All annotation coordinates are in data space (not pixel coordinates):
use kuva::prelude::*;

// Data ranges from x: 0-10, y: 0-100
let data = vec![(0.0, 10.0), (5.0, 50.0), (10.0, 90.0)];

// Annotation at data coordinates (5.0, 75.0)
let annotation = TextAnnotation::new("Middle", 5.0, 75.0);

// Reference line at y = 50 in data space
let line = ReferenceLine::horizontal(50.0);

// Shaded region from x = 3 to x = 7 in data space
let region = ShadedRegion::vertical(3.0, 7.0);
This means annotations automatically adapt to different axis scales, including log scales.

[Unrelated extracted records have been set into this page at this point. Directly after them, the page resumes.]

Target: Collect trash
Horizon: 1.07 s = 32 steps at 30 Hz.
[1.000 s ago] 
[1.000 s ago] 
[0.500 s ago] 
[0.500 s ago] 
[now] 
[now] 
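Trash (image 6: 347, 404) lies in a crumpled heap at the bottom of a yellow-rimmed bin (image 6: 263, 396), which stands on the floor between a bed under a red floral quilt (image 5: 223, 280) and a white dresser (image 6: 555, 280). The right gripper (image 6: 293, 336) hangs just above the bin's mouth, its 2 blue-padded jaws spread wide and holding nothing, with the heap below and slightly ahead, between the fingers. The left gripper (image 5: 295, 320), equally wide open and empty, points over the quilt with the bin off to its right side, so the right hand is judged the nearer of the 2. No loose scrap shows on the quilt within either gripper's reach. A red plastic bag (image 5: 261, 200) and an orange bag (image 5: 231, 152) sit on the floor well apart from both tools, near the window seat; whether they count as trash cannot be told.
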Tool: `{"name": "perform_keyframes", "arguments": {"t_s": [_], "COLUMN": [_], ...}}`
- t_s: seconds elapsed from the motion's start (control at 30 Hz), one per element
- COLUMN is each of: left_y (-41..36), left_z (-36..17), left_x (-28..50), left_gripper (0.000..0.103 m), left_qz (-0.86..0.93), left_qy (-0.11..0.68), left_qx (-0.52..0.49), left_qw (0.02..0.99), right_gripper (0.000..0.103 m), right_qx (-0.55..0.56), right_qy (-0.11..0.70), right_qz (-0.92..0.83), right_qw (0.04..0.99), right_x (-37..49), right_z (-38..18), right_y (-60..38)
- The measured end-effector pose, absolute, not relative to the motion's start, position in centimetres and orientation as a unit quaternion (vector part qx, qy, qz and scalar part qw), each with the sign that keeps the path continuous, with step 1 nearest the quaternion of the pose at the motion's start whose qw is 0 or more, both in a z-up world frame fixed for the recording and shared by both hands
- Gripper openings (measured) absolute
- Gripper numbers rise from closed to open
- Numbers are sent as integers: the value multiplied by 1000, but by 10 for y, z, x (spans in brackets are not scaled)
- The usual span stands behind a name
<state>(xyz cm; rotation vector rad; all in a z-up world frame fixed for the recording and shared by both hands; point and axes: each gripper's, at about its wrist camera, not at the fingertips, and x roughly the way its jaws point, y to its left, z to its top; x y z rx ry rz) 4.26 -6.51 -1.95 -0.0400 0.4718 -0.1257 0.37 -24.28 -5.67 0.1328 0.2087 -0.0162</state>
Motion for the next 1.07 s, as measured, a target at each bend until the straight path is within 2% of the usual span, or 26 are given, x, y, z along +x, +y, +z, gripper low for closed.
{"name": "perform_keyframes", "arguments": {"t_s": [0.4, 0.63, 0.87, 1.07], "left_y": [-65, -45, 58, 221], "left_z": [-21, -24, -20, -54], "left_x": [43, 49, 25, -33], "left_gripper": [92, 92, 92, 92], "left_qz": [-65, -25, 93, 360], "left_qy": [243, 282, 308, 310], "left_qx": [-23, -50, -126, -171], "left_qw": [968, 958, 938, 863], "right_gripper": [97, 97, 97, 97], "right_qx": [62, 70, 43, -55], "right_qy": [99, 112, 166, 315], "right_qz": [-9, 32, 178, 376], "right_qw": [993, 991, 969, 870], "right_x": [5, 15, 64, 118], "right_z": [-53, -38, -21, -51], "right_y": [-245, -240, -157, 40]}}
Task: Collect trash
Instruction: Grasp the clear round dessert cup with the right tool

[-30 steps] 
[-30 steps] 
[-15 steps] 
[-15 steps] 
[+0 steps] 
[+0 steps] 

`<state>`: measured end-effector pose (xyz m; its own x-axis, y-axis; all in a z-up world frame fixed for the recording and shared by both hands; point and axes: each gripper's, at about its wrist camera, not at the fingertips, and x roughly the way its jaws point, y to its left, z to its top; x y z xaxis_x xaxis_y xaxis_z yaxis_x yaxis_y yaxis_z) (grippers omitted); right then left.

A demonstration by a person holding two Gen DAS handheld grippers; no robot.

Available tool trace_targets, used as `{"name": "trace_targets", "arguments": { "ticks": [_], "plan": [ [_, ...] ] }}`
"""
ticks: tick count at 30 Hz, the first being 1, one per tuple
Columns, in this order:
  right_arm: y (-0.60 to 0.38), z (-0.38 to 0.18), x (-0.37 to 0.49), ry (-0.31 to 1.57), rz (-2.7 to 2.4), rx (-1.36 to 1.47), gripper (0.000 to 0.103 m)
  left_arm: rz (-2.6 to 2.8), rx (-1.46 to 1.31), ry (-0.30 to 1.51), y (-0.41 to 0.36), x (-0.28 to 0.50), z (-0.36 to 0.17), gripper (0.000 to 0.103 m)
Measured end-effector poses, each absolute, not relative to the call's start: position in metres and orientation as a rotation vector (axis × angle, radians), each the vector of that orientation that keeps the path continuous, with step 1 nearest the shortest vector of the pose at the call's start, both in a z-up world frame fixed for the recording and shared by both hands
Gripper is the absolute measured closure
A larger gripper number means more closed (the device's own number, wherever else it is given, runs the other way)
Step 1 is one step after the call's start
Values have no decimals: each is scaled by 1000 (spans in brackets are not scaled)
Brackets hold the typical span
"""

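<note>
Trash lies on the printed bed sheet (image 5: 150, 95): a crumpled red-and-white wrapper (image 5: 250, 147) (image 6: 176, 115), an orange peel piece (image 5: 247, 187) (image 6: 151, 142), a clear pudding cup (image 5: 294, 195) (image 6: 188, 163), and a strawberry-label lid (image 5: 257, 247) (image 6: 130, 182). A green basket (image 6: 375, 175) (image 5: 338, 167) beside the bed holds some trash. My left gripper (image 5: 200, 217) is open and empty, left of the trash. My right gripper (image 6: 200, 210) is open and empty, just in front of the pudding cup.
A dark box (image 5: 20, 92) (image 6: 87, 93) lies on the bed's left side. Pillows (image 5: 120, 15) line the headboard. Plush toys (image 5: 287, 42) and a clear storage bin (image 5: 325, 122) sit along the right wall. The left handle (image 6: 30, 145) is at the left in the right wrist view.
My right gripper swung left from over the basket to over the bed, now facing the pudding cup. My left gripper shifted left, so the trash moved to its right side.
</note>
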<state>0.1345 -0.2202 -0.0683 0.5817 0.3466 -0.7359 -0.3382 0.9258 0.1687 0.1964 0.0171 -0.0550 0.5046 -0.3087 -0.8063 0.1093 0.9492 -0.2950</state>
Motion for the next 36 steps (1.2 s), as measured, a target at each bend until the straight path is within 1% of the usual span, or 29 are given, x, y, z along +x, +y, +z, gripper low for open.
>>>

Annotations with Log Scale

Annotations work seamlessly with log-scaled axes:
use kuva::prelude::*;

let data = vec![(1.0, 10.0), (10.0, 100.0), (100.0, 1000.0)];
let scatter = ScatterPlot::new()
    .with_data(data)
    .with_color("steelblue");

let plots = vec![scatter.into()];

let layout = Layout::auto_from_plots(&plots)
    .with_log_scale()  // Both axes log-scaled
    .with_reference_line(
        ReferenceLine::horizontal(100.0)  // Still uses data coordinates
            .with_color("red")
    )
    .with_annotation(
        TextAnnotation::new("10²", 20.0, 150.0)  // Data coordinates
            .with_arrow(10.0, 100.0)
    );

Best Practices

Too many overlapping shaded regions can make plots cluttered and hard to read. Prefer 1-3 regions per plot.
  • Use low opacity (0.1-0.2) for large regions
  • Use higher opacity (0.3-0.4) for narrow regions
  • Ensure shaded regions don’t obscure your data
  • Place text near but not on top of data
  • Use arrows to clearly point to the target
  • Adjust arrow_padding to avoid overlapping with markers
Match annotation colors to your data colors for clarity:
let layout = Layout::auto_from_plots(&plots)
    .with_reference_line(
        ReferenceLine::horizontal(threshold)
            .with_color("red")  // Matches the red points
    );
Always add labels to reference lines unless the value is obvious from the axis ticks:
ReferenceLine::horizontal(1.96)
    .with_label("95% CI")  // Clear what this threshold means

Implementation Details

Annotations are rendered in this order:
  1. Shaded regions (drawn first, behind everything)
  2. Grid and axes
  3. Data plots
  4. Reference lines (drawn over data)
  5. Text annotations (drawn last, on top)
This ensures that:
  • Shaded regions don’t obscure data
  • Reference lines are visible over data
  • Text is always readable
See src/render/annotations.rs:1 for the complete implementation.